• Exercise objective:
In the listing below, locate the lines that hold the string "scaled". Copy those lines.

• Material shown:
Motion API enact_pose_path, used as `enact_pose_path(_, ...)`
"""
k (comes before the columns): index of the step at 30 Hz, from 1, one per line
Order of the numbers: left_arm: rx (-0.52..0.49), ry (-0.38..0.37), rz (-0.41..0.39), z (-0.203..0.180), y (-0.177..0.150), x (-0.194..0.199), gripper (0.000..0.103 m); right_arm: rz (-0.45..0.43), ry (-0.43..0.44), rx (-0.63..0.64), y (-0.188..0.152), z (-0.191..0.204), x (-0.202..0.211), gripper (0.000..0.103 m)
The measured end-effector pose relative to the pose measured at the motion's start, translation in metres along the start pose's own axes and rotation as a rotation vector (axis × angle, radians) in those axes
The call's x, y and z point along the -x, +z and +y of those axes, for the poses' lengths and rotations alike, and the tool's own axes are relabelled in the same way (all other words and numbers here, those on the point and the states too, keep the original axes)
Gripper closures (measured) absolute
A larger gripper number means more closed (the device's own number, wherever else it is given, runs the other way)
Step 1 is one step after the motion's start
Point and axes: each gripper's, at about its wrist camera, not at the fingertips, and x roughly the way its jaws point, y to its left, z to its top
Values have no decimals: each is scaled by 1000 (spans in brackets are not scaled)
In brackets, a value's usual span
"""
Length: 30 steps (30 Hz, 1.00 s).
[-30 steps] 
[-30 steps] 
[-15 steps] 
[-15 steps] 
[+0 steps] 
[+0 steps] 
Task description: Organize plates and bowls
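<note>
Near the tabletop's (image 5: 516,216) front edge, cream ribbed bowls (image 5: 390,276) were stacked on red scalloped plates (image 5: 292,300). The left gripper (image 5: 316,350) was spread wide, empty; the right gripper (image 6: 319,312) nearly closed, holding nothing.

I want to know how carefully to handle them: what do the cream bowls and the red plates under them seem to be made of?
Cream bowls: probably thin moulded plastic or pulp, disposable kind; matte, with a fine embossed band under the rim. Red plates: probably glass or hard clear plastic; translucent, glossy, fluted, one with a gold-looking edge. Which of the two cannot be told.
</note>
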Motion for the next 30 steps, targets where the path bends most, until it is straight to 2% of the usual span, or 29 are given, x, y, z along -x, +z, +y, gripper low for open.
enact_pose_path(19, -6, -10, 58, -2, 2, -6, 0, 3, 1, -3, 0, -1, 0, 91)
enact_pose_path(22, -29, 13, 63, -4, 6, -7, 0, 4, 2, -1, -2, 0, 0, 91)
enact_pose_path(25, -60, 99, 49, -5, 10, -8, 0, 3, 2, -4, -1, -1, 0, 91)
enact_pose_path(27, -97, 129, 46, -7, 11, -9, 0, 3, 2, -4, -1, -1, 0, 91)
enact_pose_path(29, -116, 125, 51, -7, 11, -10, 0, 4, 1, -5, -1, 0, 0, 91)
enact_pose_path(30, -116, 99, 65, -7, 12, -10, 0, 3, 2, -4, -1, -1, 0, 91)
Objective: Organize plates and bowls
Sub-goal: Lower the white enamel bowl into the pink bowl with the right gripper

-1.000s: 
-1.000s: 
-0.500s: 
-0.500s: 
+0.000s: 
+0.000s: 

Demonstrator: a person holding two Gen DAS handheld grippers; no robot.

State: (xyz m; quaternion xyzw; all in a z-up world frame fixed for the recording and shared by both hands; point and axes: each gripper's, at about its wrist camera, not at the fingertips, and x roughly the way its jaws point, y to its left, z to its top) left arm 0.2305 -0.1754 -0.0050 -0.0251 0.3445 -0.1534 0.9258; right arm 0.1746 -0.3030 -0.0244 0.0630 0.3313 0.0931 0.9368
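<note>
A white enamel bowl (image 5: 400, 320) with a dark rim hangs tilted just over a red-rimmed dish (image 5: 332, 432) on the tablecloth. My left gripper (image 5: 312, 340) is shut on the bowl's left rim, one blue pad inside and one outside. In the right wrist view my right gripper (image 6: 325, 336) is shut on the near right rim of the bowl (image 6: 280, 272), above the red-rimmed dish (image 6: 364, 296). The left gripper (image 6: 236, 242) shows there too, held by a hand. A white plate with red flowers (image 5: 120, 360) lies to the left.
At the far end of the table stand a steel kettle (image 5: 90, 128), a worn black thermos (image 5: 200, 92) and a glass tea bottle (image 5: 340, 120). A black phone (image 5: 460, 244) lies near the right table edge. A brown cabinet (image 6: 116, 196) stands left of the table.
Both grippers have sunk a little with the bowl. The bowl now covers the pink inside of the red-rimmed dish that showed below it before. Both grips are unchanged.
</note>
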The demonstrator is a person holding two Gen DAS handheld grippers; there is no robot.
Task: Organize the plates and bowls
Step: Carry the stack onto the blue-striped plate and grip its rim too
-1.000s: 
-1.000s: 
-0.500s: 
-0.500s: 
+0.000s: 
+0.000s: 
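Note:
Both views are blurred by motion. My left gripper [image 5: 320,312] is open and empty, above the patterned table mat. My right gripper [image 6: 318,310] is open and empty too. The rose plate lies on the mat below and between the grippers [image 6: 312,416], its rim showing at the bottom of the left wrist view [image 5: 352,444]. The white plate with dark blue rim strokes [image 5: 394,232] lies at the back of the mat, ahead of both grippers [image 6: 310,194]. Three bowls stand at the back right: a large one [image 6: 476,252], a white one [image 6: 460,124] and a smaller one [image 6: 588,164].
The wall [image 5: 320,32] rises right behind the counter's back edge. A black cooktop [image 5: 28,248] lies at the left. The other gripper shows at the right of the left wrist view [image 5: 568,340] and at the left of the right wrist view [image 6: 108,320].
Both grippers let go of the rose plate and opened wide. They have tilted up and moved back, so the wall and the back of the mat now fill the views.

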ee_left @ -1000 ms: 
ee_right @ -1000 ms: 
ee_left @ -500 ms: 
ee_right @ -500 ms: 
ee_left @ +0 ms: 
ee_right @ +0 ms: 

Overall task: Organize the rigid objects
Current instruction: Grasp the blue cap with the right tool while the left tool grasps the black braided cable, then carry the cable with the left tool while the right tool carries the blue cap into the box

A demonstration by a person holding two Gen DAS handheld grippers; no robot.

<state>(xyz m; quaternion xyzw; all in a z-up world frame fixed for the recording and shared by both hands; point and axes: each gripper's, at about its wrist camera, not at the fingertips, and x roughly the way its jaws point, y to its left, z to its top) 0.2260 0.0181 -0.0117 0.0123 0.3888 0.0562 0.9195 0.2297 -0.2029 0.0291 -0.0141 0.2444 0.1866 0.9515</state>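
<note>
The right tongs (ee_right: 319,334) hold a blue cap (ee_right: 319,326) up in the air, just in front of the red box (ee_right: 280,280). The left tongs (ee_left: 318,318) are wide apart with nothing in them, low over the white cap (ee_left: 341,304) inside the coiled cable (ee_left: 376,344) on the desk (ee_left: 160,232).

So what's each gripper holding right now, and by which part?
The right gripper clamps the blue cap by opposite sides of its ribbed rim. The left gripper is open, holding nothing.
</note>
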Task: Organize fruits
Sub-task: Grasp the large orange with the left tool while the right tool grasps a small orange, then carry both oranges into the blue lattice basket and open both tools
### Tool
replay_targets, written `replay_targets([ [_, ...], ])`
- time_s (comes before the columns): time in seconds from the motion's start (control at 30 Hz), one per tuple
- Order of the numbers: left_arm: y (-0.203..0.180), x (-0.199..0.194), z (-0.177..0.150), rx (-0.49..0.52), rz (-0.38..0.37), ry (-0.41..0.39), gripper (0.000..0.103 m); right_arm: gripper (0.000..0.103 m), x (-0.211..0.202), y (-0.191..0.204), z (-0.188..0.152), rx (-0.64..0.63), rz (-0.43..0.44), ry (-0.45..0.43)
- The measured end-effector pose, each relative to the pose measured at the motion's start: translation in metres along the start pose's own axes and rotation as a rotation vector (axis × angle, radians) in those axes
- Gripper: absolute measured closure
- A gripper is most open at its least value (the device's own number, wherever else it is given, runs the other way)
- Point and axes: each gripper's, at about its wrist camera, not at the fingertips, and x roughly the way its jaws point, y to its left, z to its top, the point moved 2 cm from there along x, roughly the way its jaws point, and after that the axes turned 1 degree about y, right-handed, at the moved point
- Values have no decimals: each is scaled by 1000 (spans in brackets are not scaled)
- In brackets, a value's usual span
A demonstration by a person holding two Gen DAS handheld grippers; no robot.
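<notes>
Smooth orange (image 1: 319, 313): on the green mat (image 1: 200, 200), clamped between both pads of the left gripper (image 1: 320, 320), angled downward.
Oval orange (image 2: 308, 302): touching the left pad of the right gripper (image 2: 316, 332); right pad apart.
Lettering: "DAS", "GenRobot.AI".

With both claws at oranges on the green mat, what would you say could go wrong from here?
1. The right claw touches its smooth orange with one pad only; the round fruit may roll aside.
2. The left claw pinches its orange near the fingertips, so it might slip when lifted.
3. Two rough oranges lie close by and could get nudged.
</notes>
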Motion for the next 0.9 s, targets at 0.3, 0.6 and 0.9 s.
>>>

• Answer box:
Values have no decimals: each is scaled by 1000 (spans in brackets are not scaled)
- Values have no decimals: each is scaled by 1000 (spans in brackets are not scaled)

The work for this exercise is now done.